Quali artisti-personaggi ti hanno cambiato la vita?
(Anche non esclusivamente legati al mondo musicale)
Ho sempre ammirato Massimo Ranieri, per la sua poliedricità e per la capacità di reinventarsi anche dopo tanti anni di carriera. Spero di poter apprendere da lui.

Quale ruolo riveste la musica nella società?
A mio avviso la musica è il mezzo di comunicazione più universale, per questo può essere utile in qualsivoglia ambito sociale, come mezzo di denuncia, per avvicinare persone, come terapia educativa…

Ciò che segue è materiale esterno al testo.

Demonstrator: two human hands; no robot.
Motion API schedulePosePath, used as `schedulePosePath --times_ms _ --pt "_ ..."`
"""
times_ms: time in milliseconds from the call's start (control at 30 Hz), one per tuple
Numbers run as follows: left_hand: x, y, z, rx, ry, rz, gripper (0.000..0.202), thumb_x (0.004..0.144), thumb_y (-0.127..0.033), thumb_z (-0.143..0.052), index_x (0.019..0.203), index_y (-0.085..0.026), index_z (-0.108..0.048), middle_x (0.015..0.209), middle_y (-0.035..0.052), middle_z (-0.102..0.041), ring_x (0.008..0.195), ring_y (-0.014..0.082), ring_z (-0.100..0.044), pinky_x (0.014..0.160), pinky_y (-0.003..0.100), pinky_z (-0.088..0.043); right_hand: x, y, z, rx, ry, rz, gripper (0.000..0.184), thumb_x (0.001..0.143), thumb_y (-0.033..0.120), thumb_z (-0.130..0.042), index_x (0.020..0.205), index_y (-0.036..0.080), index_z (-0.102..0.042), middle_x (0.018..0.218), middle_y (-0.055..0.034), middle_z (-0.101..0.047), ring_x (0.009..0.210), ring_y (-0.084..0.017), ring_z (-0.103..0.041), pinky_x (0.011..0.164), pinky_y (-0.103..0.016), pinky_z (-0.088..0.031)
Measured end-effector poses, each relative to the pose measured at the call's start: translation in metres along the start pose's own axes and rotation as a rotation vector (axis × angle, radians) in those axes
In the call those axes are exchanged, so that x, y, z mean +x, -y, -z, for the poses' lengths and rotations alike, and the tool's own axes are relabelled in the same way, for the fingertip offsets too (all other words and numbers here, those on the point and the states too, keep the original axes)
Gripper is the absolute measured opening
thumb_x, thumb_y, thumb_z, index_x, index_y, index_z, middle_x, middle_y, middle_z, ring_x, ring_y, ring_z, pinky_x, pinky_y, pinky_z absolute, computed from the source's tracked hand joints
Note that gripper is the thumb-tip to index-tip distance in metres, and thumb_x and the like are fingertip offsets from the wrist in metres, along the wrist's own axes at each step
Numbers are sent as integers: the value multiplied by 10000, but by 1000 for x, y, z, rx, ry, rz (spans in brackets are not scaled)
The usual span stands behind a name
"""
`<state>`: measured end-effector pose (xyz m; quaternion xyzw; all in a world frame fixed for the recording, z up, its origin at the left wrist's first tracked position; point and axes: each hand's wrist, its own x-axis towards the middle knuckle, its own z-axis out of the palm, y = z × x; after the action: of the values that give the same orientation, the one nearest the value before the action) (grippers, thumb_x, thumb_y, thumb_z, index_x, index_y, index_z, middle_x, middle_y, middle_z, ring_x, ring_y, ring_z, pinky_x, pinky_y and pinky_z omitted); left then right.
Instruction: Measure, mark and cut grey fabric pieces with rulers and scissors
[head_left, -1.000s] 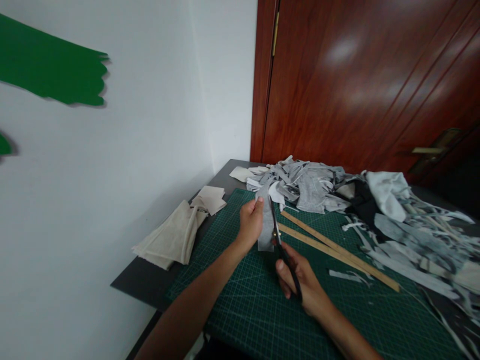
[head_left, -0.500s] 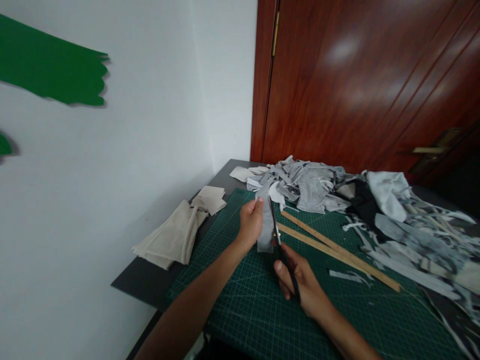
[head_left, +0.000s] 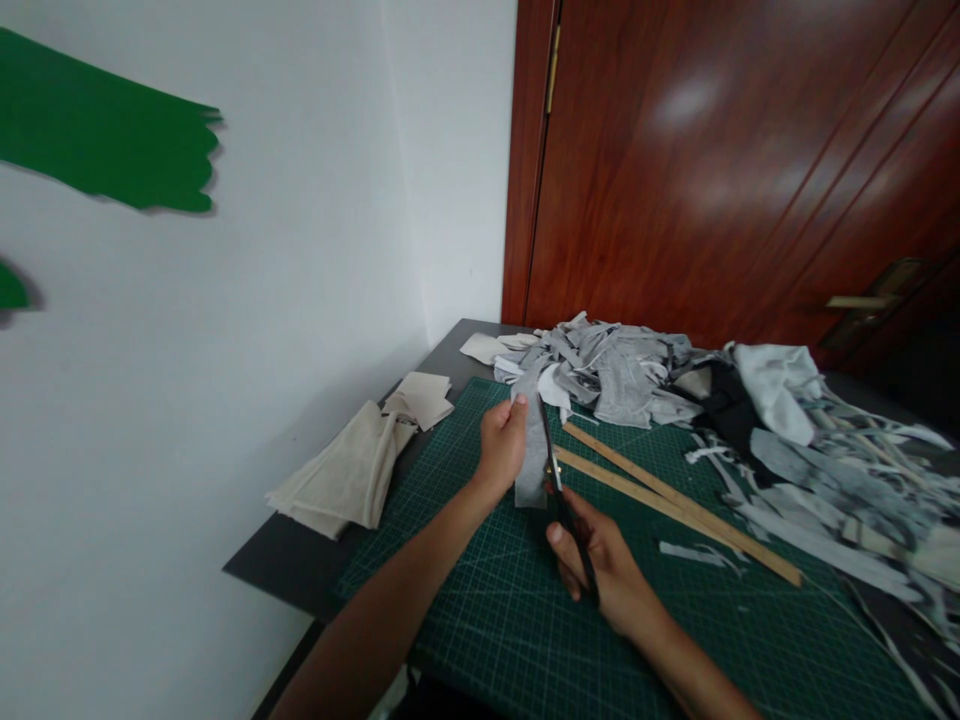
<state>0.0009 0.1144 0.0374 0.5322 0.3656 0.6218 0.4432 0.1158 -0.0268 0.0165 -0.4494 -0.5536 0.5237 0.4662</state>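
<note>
A grey strip of cloth (head_left: 533, 465) is pinched in my left hand (head_left: 503, 437), thumb uppermost, over the green cutting mat (head_left: 465, 610). The strip hangs down past my fingers, and its far end reaches towards the pile of scraps. My right hand (head_left: 589, 555) is closed round the handles of black scissors (head_left: 556, 478). Their blades point away from me and lie along the right edge of the strip. Whether the blades are fully closed is hard to make out.
Two wooden rulers (head_left: 645, 495) lie crossed at a narrow angle on the mat. Behind them is a heap of grey cloth scraps (head_left: 622, 375), with more strips (head_left: 840, 480) to the right. Folded beige cloth (head_left: 341, 470) lies at the left edge, by the white wall.
Hardly anything differs. Both hands, the scissors and the cloth strip keep almost the same place; the whole view has shifted very slightly.
</note>
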Motion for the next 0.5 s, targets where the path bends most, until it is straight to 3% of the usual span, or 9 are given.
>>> schedulePosePath --times_ms 500 --pt "2 5 0 -33 -3 26 638 843 -765 -626 619 -208 -410 587 -50 -350 568 104 -284 526 258 -204 1 -2 2 -18 1 -1 891 840 794 -656 1401 109 -561 503 114 -388 394 -88 -323 366 -205 -364"
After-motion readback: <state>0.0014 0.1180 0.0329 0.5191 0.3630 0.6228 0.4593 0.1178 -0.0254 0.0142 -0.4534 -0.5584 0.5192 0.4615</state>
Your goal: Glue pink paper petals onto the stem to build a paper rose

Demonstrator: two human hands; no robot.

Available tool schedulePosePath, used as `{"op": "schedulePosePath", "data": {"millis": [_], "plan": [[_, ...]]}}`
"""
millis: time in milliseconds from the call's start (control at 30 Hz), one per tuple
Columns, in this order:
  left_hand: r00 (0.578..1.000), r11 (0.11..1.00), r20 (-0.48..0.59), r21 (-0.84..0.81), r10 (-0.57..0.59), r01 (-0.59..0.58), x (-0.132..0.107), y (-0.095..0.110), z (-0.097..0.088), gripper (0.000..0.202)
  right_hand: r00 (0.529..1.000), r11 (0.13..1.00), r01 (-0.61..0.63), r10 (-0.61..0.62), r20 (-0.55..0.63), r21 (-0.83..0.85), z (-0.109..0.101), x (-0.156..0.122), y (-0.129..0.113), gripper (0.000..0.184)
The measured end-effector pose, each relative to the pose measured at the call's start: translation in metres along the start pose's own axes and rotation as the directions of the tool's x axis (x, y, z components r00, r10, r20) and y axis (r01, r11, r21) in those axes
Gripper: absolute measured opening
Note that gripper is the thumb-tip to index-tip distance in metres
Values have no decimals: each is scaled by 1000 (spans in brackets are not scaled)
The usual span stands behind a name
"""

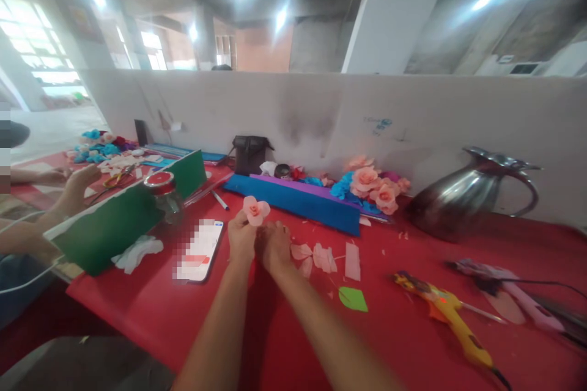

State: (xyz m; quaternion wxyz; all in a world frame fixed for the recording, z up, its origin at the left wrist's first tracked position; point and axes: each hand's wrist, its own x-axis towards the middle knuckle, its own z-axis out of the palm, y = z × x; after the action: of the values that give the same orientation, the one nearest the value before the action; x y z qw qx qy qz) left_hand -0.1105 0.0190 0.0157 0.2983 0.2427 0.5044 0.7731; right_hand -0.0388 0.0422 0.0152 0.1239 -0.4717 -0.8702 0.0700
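Observation:
Both my hands meet over the red table (151,311), holding up a small pink paper flower (255,209). My left hand (241,237) is closed just under the bloom and pinches it from below. My right hand (274,246) is closed beside it, fingers pressed at the flower's base. Loose pink paper petals (316,256) lie on the table just right of my hands, with a green paper leaf (353,299) nearer to me.
A phone (200,250) lies left of my hands, beside a glass jar (165,195) and green paper sheet (119,223). A yellow glue gun (452,314), a pink glue gun (509,293), a steel jug (472,195), finished paper roses (373,186) and blue paper (298,201) sit around. Another person's hand (76,189) reaches in at left.

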Motion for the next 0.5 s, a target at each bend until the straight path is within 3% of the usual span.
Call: {"op": "schedulePosePath", "data": {"millis": [367,500], "plan": [[999,994,28,110,-32,29,-6,8,9,20,997,998,58,-57,56,-29,-1,2,-9,28],[999,993,-44,116,-12,17,0,1,4,24,998,1000,20,-21,59,12,2,5,-12,28]]}}
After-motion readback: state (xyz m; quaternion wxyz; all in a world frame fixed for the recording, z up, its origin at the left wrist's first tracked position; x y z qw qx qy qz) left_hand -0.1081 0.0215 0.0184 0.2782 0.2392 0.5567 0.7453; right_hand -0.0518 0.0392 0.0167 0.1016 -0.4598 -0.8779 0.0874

Come può ripartire la musica post Covid?
La ripartenza è sicuramente difficoltosa, ma credo che la passione dei lavoratori dello spettacolo e l’irrefrenabile voglia di tornare sul palco basti a darci la giusta motivazione per poter risollevare questo settore.

Dove ti vedi tra 10 anni?
Sicuramente su un palco con la mia musica e spero anche con un bel pubblico caloroso a sostenermi.